Through an array of approaches, producer and seasoned media and entertainment executive Reid Brody has consolidated a working model for making work that can be made locally and distributed worldwide. As founder and vice president of Filmworkers Club, among other ventures, Brody created and built a post-production house with facilities in Chicago, Dallas and Nashville, which encompass a digital production studio, a motion graphics design firm and an editorial division. Four recent low-budget but commercially pointed features, “Nothing Like The Holidays,” “Phunny Business,” “Bad Johnson” and “Who Gets The Dog,” are also under Brody’s belt. “I am very happy with the four films that we produced. But the business has changed drastically and content is harder and harder to monetize. Therefore, the move into distribution makes more sense to me at the moment.” Of his myriad pursuits, Brody says he’s a “rogue son of Jewish retail” who escaped the family business on the South Side, Market Fisheries, to become a multi-hyphenate. New work is being developed through Provider Media and has also begun a distributor, Ammo Content, which “was created for two main reasons. I want to have the ability to distribute my own content and I want to use the Ammo platform for development. Ammo provides a great window into how our acquired content is trending on Amazon. If something is doing well we have a built-in relationship with the producer which could lead to the development of a sequel or series.” He intends to do it here, but he’s aware of what that takes. “I am a lifelong Chicagoan,” he says, “and have been heavily involved in the postproduction scene for a long, long time now. Chicago is a great city to live and work in but you can’t create content in a vacuum in Chicago. The business is on the coasts. So, while I live here we always work through the Los Angeles-based agencies and get them involved at the earliest stages of development.”
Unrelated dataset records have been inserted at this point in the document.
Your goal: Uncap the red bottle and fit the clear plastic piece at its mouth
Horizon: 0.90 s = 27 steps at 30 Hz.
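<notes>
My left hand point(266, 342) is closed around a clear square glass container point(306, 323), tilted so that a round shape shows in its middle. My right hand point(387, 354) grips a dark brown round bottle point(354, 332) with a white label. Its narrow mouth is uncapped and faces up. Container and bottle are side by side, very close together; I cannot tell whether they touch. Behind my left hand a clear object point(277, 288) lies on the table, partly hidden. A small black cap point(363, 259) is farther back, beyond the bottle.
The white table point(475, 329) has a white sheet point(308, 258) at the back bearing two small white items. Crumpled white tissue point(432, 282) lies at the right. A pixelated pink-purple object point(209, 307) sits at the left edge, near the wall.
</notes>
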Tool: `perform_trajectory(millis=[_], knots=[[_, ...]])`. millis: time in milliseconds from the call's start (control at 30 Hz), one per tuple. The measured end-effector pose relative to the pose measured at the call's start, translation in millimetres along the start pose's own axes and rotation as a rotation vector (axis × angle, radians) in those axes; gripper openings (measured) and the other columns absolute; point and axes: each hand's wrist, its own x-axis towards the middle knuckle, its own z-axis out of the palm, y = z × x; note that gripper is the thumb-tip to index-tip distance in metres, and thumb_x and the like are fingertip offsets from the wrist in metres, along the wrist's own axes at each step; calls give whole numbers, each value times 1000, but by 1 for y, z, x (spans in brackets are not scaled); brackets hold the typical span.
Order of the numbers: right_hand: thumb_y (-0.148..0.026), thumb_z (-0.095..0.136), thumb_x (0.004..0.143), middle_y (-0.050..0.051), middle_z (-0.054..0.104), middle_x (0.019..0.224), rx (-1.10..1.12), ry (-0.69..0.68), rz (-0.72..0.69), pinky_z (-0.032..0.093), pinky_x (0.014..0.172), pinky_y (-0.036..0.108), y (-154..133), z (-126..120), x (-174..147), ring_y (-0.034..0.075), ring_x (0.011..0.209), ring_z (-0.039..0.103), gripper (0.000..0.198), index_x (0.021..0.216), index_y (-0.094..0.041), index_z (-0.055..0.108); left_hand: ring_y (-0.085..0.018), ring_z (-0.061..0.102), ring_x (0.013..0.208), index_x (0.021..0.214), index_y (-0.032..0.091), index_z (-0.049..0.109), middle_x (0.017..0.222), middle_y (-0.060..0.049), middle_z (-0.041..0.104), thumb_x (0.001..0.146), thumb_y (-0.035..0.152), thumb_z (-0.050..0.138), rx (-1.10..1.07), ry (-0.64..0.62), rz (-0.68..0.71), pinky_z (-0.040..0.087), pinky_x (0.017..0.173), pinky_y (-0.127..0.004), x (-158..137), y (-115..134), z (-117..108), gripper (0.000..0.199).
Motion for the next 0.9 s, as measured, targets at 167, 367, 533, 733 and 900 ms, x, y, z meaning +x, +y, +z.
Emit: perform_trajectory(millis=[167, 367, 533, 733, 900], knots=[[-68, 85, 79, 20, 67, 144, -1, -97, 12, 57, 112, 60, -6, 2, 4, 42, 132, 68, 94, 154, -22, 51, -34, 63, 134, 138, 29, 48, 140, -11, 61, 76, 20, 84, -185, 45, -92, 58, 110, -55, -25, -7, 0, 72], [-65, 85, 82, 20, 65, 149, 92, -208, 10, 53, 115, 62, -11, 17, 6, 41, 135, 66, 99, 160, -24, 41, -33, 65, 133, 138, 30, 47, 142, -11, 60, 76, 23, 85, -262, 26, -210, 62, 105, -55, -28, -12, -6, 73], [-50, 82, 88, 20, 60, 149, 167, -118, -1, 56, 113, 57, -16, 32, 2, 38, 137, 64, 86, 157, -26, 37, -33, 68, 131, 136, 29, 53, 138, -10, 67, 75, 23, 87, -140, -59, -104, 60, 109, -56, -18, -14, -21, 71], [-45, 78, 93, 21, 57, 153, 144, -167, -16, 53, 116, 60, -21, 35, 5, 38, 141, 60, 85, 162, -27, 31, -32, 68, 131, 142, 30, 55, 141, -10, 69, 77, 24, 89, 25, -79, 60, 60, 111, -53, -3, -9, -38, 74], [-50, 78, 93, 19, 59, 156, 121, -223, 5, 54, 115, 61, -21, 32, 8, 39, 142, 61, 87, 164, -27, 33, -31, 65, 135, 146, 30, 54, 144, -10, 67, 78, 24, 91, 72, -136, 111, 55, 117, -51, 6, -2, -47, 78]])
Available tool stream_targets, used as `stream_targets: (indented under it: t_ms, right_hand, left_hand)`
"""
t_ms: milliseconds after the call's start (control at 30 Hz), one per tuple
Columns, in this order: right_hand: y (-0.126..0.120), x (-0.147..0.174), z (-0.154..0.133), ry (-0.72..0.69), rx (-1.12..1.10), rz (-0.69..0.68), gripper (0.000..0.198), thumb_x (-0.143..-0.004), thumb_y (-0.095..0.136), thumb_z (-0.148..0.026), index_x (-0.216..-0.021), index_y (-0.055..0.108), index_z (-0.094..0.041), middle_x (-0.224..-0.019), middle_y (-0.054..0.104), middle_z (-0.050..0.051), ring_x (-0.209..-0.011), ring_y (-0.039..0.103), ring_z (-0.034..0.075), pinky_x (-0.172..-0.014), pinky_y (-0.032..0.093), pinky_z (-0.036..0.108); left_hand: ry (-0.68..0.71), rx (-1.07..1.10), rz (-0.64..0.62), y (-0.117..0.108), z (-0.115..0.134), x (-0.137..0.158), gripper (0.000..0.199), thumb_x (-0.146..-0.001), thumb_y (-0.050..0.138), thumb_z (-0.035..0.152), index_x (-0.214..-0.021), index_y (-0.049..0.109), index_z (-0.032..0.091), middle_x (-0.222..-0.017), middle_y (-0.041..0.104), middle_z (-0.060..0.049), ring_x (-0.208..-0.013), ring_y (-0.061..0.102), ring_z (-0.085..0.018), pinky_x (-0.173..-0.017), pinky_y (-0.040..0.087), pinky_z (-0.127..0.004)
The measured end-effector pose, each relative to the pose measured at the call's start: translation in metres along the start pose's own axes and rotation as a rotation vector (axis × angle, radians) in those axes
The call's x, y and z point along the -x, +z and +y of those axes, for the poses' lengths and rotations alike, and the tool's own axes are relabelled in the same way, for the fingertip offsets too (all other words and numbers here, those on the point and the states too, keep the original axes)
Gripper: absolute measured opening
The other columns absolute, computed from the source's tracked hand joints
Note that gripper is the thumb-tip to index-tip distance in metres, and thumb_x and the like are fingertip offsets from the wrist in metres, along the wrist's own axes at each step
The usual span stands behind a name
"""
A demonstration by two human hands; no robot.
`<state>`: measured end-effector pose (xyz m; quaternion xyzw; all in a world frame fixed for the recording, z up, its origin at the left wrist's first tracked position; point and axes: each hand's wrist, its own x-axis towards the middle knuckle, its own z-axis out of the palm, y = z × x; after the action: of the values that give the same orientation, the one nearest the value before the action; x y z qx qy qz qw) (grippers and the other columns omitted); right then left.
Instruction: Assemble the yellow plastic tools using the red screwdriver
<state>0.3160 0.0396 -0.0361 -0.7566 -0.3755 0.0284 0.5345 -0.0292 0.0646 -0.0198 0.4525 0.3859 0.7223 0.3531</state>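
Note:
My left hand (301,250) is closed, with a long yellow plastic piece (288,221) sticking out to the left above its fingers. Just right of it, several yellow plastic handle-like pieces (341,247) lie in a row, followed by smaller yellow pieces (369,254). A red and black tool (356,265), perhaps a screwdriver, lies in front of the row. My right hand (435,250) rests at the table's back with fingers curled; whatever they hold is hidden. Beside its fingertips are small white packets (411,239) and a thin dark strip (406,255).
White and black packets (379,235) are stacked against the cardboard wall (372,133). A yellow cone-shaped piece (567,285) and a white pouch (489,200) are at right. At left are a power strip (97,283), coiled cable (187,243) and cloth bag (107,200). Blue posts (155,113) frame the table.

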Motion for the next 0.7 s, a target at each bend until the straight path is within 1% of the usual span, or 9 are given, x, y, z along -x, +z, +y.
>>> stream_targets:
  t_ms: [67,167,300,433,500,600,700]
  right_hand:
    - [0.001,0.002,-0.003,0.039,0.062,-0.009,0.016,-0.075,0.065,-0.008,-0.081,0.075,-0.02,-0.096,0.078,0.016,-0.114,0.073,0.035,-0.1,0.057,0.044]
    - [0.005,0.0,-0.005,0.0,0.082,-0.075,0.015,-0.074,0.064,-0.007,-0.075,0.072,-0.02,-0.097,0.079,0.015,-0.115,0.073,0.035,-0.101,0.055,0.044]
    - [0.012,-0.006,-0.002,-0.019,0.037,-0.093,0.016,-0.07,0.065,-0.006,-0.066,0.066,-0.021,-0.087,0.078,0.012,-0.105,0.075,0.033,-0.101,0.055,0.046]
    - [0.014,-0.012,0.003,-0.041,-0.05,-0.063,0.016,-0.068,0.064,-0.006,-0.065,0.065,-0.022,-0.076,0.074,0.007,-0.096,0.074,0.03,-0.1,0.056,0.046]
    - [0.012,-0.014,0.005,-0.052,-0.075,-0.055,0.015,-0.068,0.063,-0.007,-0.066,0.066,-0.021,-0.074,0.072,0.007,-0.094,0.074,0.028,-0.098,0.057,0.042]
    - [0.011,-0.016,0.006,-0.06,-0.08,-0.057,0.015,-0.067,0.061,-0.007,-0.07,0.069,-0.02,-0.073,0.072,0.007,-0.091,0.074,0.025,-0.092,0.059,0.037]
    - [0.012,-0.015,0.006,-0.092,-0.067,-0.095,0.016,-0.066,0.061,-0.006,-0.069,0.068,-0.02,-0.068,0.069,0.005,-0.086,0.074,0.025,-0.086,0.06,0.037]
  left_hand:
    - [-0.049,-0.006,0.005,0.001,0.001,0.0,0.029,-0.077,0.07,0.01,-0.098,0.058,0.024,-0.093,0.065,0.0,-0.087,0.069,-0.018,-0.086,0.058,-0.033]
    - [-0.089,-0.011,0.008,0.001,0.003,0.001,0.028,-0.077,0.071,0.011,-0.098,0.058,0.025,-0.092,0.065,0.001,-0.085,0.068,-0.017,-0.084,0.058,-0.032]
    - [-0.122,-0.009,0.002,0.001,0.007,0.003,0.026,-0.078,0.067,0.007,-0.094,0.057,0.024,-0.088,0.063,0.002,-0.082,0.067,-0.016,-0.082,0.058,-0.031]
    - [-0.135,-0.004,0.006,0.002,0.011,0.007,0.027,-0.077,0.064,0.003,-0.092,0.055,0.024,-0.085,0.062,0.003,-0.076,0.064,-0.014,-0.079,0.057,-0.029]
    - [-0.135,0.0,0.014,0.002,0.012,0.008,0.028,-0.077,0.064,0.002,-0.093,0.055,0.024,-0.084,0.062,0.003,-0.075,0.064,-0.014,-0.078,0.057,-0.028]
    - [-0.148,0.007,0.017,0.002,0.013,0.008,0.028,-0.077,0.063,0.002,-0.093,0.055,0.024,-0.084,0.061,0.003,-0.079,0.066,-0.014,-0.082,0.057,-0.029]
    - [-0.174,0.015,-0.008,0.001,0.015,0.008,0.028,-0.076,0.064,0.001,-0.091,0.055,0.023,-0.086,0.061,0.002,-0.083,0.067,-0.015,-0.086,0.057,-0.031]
Founder, Johnsonese Brokerage
Looking forward to the January 2018 tenth anniversary of his insurance agency, Chris Johnson continues to provide necessary services for independent-level filmmakers. Located at two incubators for creative business, both Stage 18 and 2112, Johnsonese hopes to stay close to potential clients and their contributions to the Chicago community. “The energy at Stage 18 at Cinespace is fantastic,” Johnson says. “With so many film projects under one roof, there’s always something happening and that motivates me to get even more involved. I want to insure every production at Cinespace! And it’s super convenient for clients to just stop by and ask questions.” Johnsonese is newer to the 2112 Chicago-Fort Knox complex. “But we’ve already had a seminar on ‘Entertainment Insurance 101,’ which we’ll offer again in the fall. I enjoy sharing my business experience with creatives, and I have mentoring hours there.” The company has also expanded beyond insurance services. “We now offer film permit services. Basically, we handle the paperwork and legwork of getting location permits from government entities. This lets the production team focus more on the creative aspects of the film. Insurance will always be the heart of our business, but we will continue to offer related services that make life easier for our clients.” Among recent projects Johnsonese insured, Johnson is excited about “The Pages,” from writer-director Joe Chappelle and producer Colleen Griffen. “They’re a power couple who are looking to produce a slate of films in Chicago. I think this is a sign of big things to come, not only from Joe and Colleen but from the Chicago film community in total.”
Alan Medina, Alyx Christensen, Malia Haines-Stewart and Rudy Medina
“Four of us started and run filmfront,” Malia Haines-Stewart relates of the two-year-old media enterprise in a Pilsen storefront: herself, Alan Medina, Rudy Medina and Alyx Christensen. “We generally refer to filmfront as a project, cine-club or studio rather than a business, as we don’t charge for tickets to any of our screenings or events.” Within the diverse community, the group hopes to spark cross-cultural dialogue by combining discussions, panels, lectures and exhibitions in addition to regular screenings, which range across global, documentary, experimental and local cinema. “It started as a combination of a private studio space for our own practices and a public project, filmfront,” Haines-Stewart says. “We primarily program film screenings with a strong focus on post-screening conversations, which often include rearranging the chairs and asking each other questions, sharing immediate responses and other thoughts.” Filmmakers shown in the thoughtful, eclectic lineup just this year include programs of local shorts as well as the intellectual fiber of Jia Zhangke, Jean Marie-Straub and Danièle Huillet, Pedro Costa, Pier Paolo Pasolini, Krzysztof Kie?lowski, Harun Farocki, Tsui Hark and Adam Curtis. “In the last year, we’ve included more open reading groups that consider particular topics, such as Brecht’s constellation of influence on film and art, as well as an investigation of the idea of Third Cinema in Latin America. These projects include readings and screenings and are occasionally, as with the Third Cinema one, running parallel to a public film program.” She adds, “Since the spring we’ve gotten into making books on our in-house risograph printer.” A second book is planned for late fall, following “Film Food Footnotes,” made in collaboration with Imani Jackson of Conjugation Press.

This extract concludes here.